Pedro se acercó entonces y le dijo: «Señor, ¿cuántas veces tengo que perdonar las ofensas que me haga mi hermano? ¿Hasta siete veces?» Dícele Jesús: «No te digo hasta siete veces, sino hasta setenta veces siete.» «Por eso el Reino de los Cielos es semejante a un rey que quiso ajustar cuentas con sus siervos. Al empezar a ajustarlas, le fue presentado uno que le debía 10.000 talentos. Como no tenía con qué pagar, ordenó el señor que fuese vendido él, su mujer y sus hijos y todo cuanto tenía, y que se le pagase. Entonces el siervo se echó a sus pies, y postrado le decía: "Ten paciencia conmigo, que todo te lo pagaré." Movido a compasión el señor de aquel siervo, le dejó en libertad y le perdonó la deuda. Al salir de allí aquel siervo se encontró con uno de sus compañeros, que le debía cien denarios; le agarró y, ahogándole, le decía: "Paga lo que debes." Su compañero, cayendo a sus pies, le suplicaba: "Ten paciencia conmigo, que ya te pagaré." Pero él no quiso, sino que fue y le echó en la cárcel, hasta que pagase lo que debía. Al ver sus compañeros lo ocurrido, se entristecieron mucho, y fueron a contar a su señor todo lo sucedido. Su señor entonces le mandó llamar y le dijo: "Siervo malvado, yo te perdoné a ti toda aquella deuda porque me lo suplicaste. ¿No debías tú también compadecerte de tu compañero, del mismo modo que yo me compadecí de ti?" Y encolerizado su señor, le entregó a los verdugos hasta que pagase todo lo que le debía.
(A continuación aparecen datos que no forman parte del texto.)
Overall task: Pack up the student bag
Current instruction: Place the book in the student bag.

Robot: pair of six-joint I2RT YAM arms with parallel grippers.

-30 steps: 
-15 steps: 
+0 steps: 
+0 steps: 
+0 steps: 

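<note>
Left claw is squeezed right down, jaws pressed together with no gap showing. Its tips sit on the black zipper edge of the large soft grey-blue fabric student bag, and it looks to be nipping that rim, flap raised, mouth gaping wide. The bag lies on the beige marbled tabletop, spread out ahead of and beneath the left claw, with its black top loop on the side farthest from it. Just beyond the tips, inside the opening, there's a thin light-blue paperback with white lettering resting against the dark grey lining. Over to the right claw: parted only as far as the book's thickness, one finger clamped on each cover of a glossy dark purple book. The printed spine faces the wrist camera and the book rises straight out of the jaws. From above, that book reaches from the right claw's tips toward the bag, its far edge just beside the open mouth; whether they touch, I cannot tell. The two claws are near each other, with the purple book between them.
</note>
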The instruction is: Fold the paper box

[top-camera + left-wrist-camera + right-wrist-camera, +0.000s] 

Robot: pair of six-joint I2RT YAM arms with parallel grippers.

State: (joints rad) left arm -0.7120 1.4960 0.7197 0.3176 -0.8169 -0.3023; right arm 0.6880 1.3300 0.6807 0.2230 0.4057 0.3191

Esto mismo hará con vosotros mi Padre celestial, si no perdonáis de corazón cada uno a vuestro hermano.» Y sucedió que, cuando acabó Jesús estos discursos, partió de Galilea y fue a la región de Judea, al otro lado del Jordán.

 

Aleluya, aleluya, aleluya.

Les doy un mandamiento nuevo:
que se amen los unos a los otros.

Aleluya, aleluya, aleluya.

Pedro se muestra dispuesto a soportar las ofensas recibidas más de lo estipulado. Pero Jesús contesta aboliendo toda medida. El perdón es como el amor: no tiene límites. El Señor le impone a Pedro que perdone setenta veces siete, es decir, siempre. La parábola que narra Jesús contrapone la lógica del cálculo y de la venganza a la del amor y el perdón sin límites. En el Evangelio se ve claramente la convicción de que sólo de ese modo se pone fin al mecanismo que regenera continuamente el pecado, la división y la venganza entre los hombres. La fuerza perversa del mal, del odio, de la guerra, no enreda sólo a los violentos, sino que vuelve violentos a todos los que alcanza. Los encierra en una lógica de la que no se sale ni siquiera con una medida abundante de perdón, como las siete veces de Pedro. Jesús, al ver la perplejidad de Pedro, habla de un rey que pide cuentas a sus siervos. Uno tiene una deuda enorme: diez mil talentos. El siervo apunta una promesa que nunca podrá mantener. Todos somos disipadores de bienes no nuestros. Por eso somos deudores, como aquel siervo, y hemos acumulado ante el señor una deuda enorme. ¿Cómo? Ante todo pensando que somos señores de cuanto se nos ha confiado. También por la atracción adolescente y desconsiderada por el riesgo, que termina por no dar valor a nada. O bien por la embriaguez de la abundancia, que lleva sólo a consumir las cosas como una droga, y nos convierte en súbditos de la lógica de la satisfacción. Jesús nos recuerda que todos somos deudores y que sólo la compasión del señor puede saldar la deuda. Si sentimos personalmente esta conciencia podremos transmitir a otros la misericordia. Pero si nos volvemos prisioneros de la misma mentalidad que permite acumular una deuda enorme, entonces miramos con dureza a quien pide algo. Nosotros, que nos defendemos rápidamente, sabemos ser exigentes e inflexibles ante las peticiones de los demás. La condena de aquel siervo es durísima. En realidad él mismo se excluye de la misericordia.